Das Gymnasium auf Probe
Die CSU rühmte sich stets für die knallharten Aufnahme-Kriterien der bayerischen Gymnasien. Doch kaum haben die Koalitionsverhandlungen mit der FDP begonnen, rütteln die Christsozialen an der Regelung zum Übertritt
Erst knickte die CSU beim Rauchverbot ein. Jetzt gibt sie auch beim Wettrennen aufs Gymnasium klein bei. Nach AZ-Informationen wird die rigorose Übertrittshürde zum Gymnasium entschärft. Künftig soll nicht nur der Notendurchschnitt von 2,3 zählen, sondern auch der „Elternwille“ berücksichtigt werden. Um den Leistungsdruck zu mildern, sollen Kinder nach der vierten Klasse auf Probe auf’s Gymnasium wechseln können. Im Kultusministerium arbeitet eine Fachgruppe an der Lockerung der Übergangsmodalitäten.
Was eine Koalitionsregierung alles bewirken kann. Bisher war die CSU noch stolz auf ihr gnadenloses Aussiebverfahren, das Kinder und Eltern in völligen Stress versetzte. Doch nun wird gerade das Thema Bildung bei den Verhandlungen mit der FDP zum Knackpunkt.

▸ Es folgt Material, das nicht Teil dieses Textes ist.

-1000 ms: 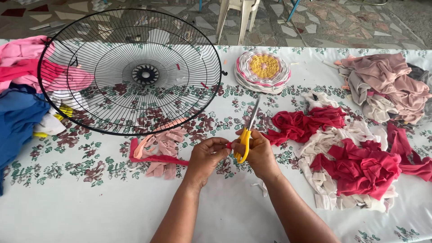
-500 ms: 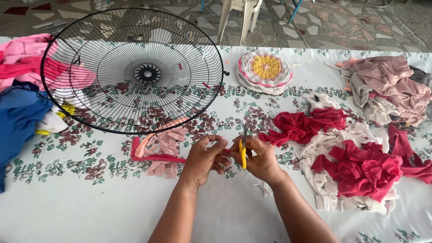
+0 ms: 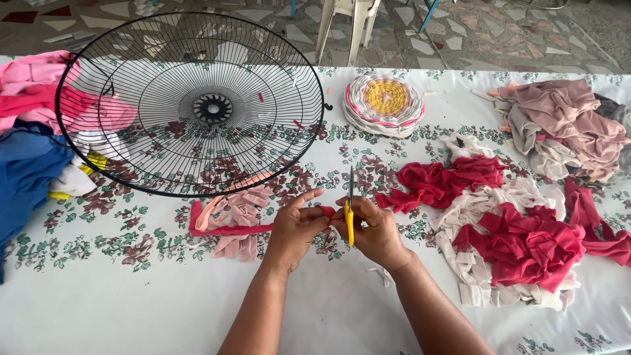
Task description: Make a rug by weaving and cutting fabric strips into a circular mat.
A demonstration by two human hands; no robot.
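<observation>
My right hand (image 3: 376, 231) grips yellow-handled scissors (image 3: 350, 213), their blades pointing away from me. My left hand (image 3: 296, 228) pinches the end of a long red fabric strip (image 3: 227, 229) right beside the scissors. The strip trails left across the flowered tablecloth (image 3: 118, 289) to a small pile of pink strips (image 3: 236, 210). Both hands meet at the middle of the table.
A black wire fan guard (image 3: 190, 102) lies at the back left. Behind my hands sits a round woven mat (image 3: 384, 105). Red and cream scraps (image 3: 513, 230) are heaped to the right, dusty-pink cloth (image 3: 565, 121) at the far right, pink and blue cloth (image 3: 26, 164) at the left.
The scissors have swung from tilted to the right to pointing straight away from me, and their blades have come together. My hands have drawn closer around the strip's end.
</observation>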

Die Liberalen wollen eine gemeinsame sechsjährige Grundschulzeit und eine Fusion der Haupt- und Realschule (siehe unten).
Beim dreigliedrigen Schulsystem will die CSU nicht nachgeben
Dem aber will die CSU auf keinen Fall nachgeben. Der designierte Parteichef und Ministerpräsident Horst Seehofer erklärte bereits: „Wir halten am dreigliedrigen Schulsystem fest. Eine Strukturänderung wird es nicht geben.“
Die würde nicht nur einen enormen Aufwand an Raumplanung bedeuten, sondern auch Millionen kosten. „Das Geld können wir besser investieren“, heißt es in der CSU. „In frühkindliche Erziehung, bessere Grundschulen, kleinere Klassen und Individualförderung von Kindern.“ Auch die Kombiklassen will die CSU wieder abschaffen.
Im Konferenzraum der CSU-Landesleitung fanden gestern bei Schnitzel „Wiener Art“ und Kartoffelsalat die ersten konkreten Koalitionsverhandlungen statt. Auch einer Änderung des Versammlungsrechts hat die CSU gestern zugestimmt. Um die „Lufthoheit über den Stammtischen“ kann sie dabei eh nicht mehr kämpfen. Bald-Ex-Ministerpräsident Beckstein sagte am Montag in der Vorstandssitzung verbittert: „Das macht eh keinen Sinn mehr, weil wir die Stammtische mit dem Rauchverbot zerstört haben.“ Sabine Leutheusser-Schnarrenberger, die Verhandlungsführerin der FDP, wird das freuen.